**What the task asks**
Sort through the listing below and keep each line with the word "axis". Copy those.

**Data excerpt**
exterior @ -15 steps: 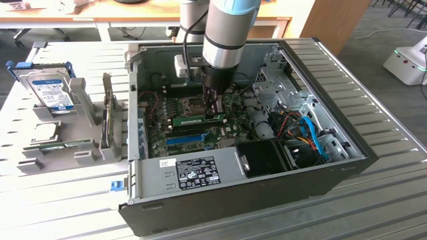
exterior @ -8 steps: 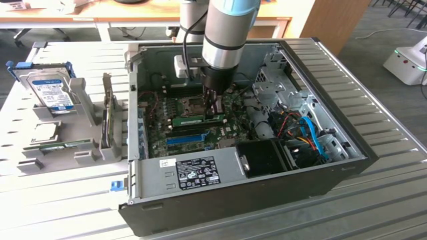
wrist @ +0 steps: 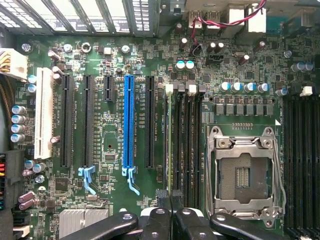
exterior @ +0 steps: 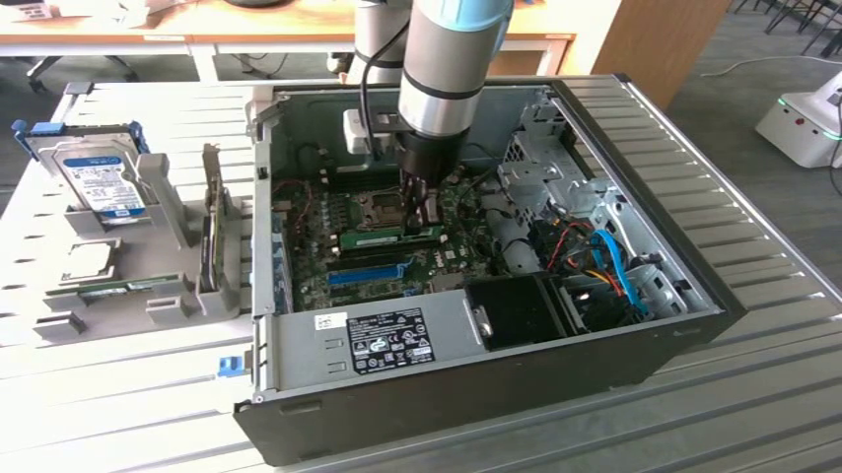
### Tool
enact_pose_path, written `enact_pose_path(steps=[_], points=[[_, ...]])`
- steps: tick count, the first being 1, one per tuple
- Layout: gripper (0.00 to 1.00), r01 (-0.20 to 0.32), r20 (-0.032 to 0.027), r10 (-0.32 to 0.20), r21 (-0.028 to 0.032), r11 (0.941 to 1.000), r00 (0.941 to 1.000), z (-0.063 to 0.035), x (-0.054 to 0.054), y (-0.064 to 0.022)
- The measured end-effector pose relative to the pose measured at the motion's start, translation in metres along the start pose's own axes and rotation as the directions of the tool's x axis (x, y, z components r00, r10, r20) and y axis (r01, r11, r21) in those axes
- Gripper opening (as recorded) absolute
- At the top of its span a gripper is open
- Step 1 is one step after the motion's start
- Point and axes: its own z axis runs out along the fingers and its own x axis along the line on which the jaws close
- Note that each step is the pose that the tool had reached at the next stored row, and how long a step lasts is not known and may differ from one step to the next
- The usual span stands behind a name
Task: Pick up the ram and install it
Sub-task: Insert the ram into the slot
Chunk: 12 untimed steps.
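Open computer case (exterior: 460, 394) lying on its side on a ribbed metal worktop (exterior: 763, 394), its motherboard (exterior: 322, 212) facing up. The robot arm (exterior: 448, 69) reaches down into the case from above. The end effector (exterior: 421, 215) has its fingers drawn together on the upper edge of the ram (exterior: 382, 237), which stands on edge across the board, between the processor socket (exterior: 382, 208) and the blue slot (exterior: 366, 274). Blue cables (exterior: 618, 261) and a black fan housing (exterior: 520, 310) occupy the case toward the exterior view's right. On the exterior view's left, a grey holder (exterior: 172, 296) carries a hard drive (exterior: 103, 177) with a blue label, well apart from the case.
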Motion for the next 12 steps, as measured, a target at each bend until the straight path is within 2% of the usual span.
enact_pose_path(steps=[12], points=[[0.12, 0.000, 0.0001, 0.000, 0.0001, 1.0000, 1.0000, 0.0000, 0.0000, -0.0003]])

**Solution to this exercise**
- The measured end-effector pose relative to the pose measured at the motion's start, translation in metres along the start pose's own axes and rotation as the directions of the tool's x axis (x, y, z components r00, r10, r20) and y axis (r01, r11, r21) in those axes
- Point and axes: its own z axis runs out along the fingers and its own x axis along the line on which the jaws close

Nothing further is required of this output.